ABOUT THIS TASK ▸ Write out the lines from the top of the material through the line with "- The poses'", exactly and with nothing added.

DATA EXTRACT ▸
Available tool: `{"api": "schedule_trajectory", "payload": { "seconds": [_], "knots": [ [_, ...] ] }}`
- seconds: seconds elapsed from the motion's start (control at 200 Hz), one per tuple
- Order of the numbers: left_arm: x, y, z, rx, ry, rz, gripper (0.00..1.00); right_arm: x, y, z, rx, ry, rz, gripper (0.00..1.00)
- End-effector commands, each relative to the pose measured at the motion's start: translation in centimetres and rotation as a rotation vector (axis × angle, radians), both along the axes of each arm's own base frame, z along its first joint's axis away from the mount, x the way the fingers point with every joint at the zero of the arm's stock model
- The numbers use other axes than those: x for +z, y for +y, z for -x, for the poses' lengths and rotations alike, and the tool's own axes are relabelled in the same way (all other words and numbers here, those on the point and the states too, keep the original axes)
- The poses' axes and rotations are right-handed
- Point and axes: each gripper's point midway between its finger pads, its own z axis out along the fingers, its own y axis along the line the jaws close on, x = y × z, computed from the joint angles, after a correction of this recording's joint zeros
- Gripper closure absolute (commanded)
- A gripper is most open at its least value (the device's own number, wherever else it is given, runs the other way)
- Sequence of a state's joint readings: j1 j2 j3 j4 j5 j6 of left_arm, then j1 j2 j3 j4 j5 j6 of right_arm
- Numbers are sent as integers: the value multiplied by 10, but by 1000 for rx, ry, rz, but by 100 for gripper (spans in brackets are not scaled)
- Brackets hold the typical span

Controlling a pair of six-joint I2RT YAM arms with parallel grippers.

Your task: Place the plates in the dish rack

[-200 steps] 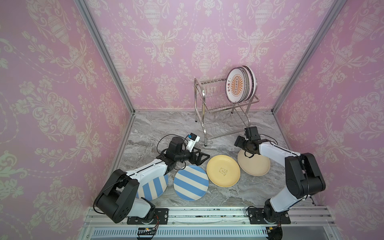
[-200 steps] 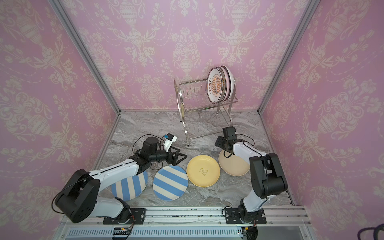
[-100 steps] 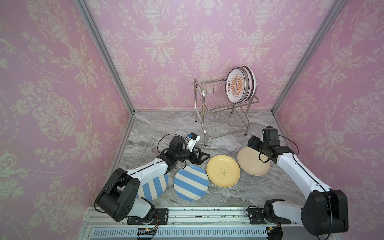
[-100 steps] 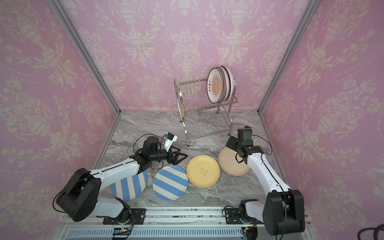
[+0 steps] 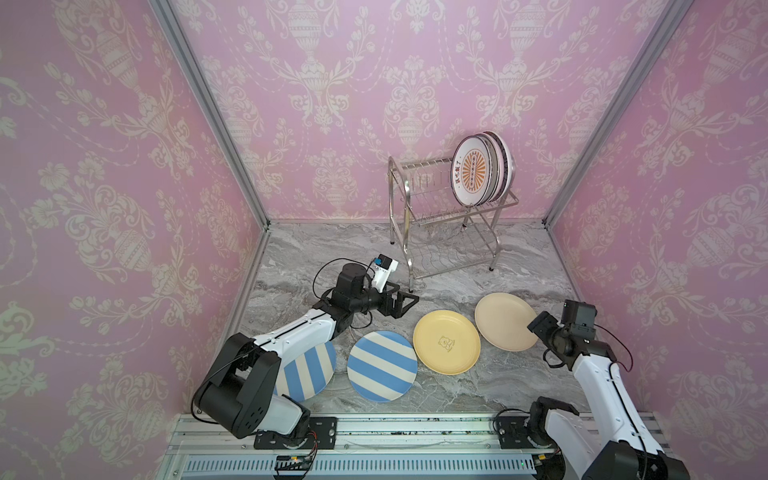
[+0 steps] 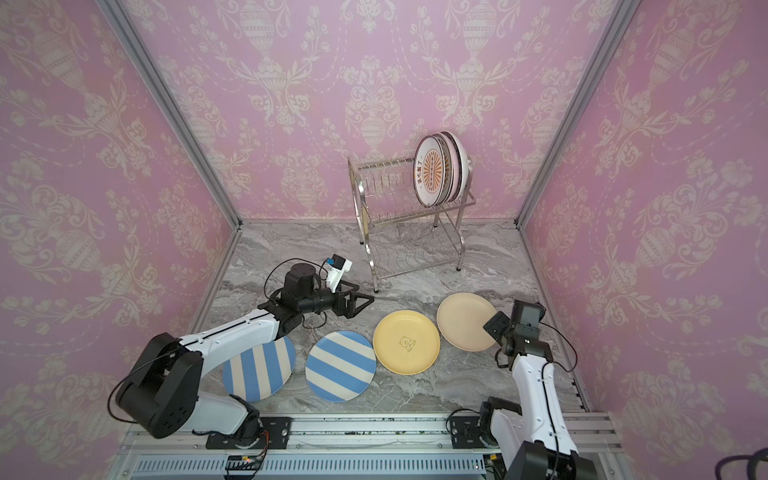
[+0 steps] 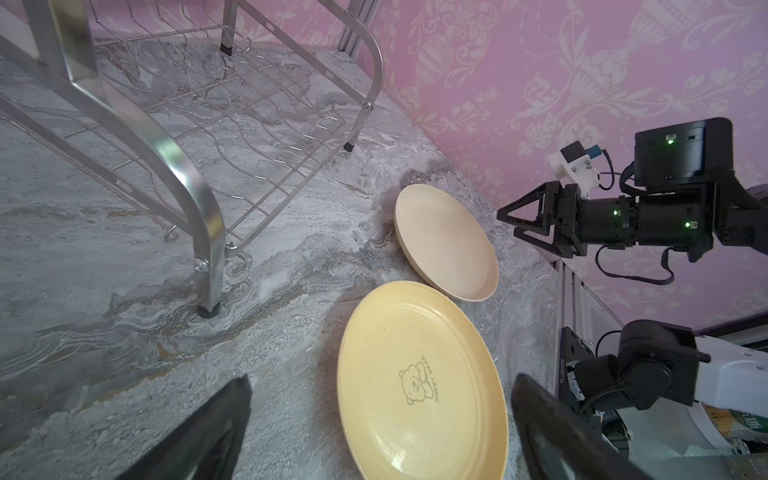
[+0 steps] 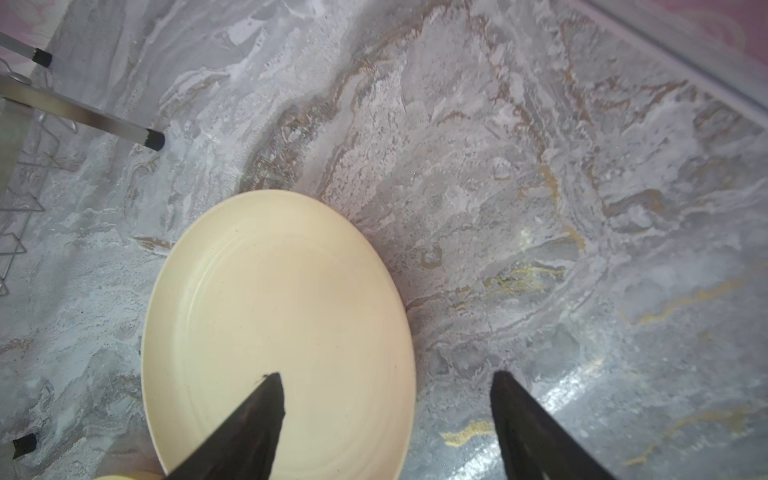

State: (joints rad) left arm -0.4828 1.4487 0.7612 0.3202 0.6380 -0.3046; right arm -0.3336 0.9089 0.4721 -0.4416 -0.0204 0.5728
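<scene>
Grey marble tabletop (image 5: 457, 257): shiny wire dish rack (image 7: 183, 166) holds round plates (image 5: 473, 174) upright up top; smooth beige plate (image 8: 274, 332), yellow plate (image 5: 446, 341), striped plates (image 5: 381, 365) lie flat. Left gripper (image 7: 382, 379) gapes empty; right gripper (image 8: 386, 374) too, over the beige rim.

A robot test booth dressed up as a corner of a home kitchen.

Pink damask wallpaper (image 5: 353, 104) is held between bare aluminium posts (image 5: 216, 124). The marble-print tabletop (image 5: 332, 249) ends at a metal rail (image 5: 415, 424) carrying both arm bases, behind the left gripper (image 5: 405, 297) and the right gripper (image 7: 509, 222). A steel dish rack (image 5: 392, 199) stands ahead of the left gripper. A yellow plate (image 5: 446, 343) with a cartoon bear and a beige plate (image 5: 505, 322) lie between the two grippers.
</scene>
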Motion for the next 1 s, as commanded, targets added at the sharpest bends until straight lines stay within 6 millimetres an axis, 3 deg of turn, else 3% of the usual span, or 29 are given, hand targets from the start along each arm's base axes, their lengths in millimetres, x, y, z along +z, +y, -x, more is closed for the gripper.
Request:
{"api": "schedule_trajectory", "payload": {
  "seconds": [0.0,0.495,0.991],
  "knots": [
    [6,1,-8,11,-15,6,1,-12,12,-3,22,-31,-104,29],
    [2,4,-7,17,-12,-6,1,-34,1,-3,-21,-63,-193,60],
    [0,6,-9,30,-2,-4,1,-47,-3,-16,0,-81,-280,61]
  ]
}}
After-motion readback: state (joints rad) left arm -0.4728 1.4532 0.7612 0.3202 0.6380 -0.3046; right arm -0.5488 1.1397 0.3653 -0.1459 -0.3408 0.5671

WRITTEN RESPONSE ▸
Available tool: `{"api": "schedule_trajectory", "payload": { "seconds": [_], "knots": [ [_, ...] ] }}`
- seconds: seconds elapsed from the motion's start (control at 200 Hz), one per tuple
- Order of the numbers: left_arm: x, y, z, rx, ry, rz, gripper (0.00..1.00); right_arm: x, y, z, rx, ry, rz, gripper (0.00..1.00)
- End-effector commands, each relative to the pose measured at the motion's start: translation in centimetres and rotation as a rotation vector (axis × angle, radians), both along the axes of each arm's own base frame, z along its first joint's axis away from the mount, x the way the fingers point with every joint at the zero of the arm's stock model
- The numbers use other axes than those: x for +z, y for +y, z for -x, for the poses' lengths and rotations alike, and the tool's own axes are relabelled in the same way (all other words and numbers here, those on the point and the states too, keep the original axes)
- The poses' axes and rotations are right-handed

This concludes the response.